• [Your objective]: Print exactly the lines that run from the one containing "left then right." to the final line of the data, both included, and print none of the pictures.

• [Data segment]:
# # #

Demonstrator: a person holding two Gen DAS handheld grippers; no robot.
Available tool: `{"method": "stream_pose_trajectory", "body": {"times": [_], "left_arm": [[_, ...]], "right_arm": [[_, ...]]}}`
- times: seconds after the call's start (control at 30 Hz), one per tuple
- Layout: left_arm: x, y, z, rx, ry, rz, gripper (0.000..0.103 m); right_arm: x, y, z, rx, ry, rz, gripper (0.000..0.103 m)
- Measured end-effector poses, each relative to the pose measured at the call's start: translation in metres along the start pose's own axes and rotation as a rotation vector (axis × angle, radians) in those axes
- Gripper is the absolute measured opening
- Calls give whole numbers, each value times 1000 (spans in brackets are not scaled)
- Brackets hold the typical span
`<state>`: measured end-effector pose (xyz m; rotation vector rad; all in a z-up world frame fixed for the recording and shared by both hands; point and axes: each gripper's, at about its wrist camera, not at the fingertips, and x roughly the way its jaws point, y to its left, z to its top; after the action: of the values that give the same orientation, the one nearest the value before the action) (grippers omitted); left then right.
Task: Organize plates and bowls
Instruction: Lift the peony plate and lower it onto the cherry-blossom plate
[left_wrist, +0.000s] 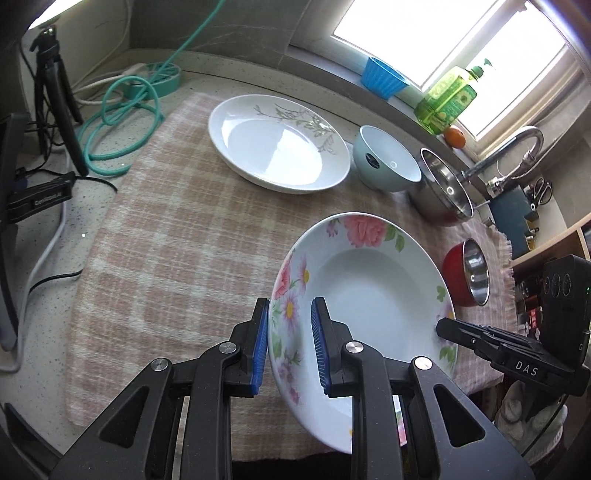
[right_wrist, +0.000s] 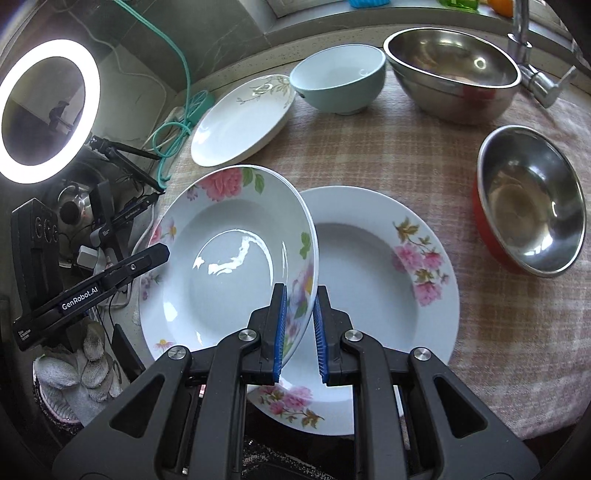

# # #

• [Result for this task]:
`<state>`: measured end-effector pose (xyz m; rotation vector rad; all in a z-up world frame fixed for the recording and shared by both hands; point and axes: each gripper's, at about its wrist camera, not at the fingertips, and x roughly the way its jaws point, y to its left, z to its top; after the action: of the values that give the same orientation, the one nearest the value before the action) (grippers omitted); left then right.
Task: Organize plates and bowls
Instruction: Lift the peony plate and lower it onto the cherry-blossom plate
[left_wrist, +0.000s] 
[right_wrist, +0.000s] 

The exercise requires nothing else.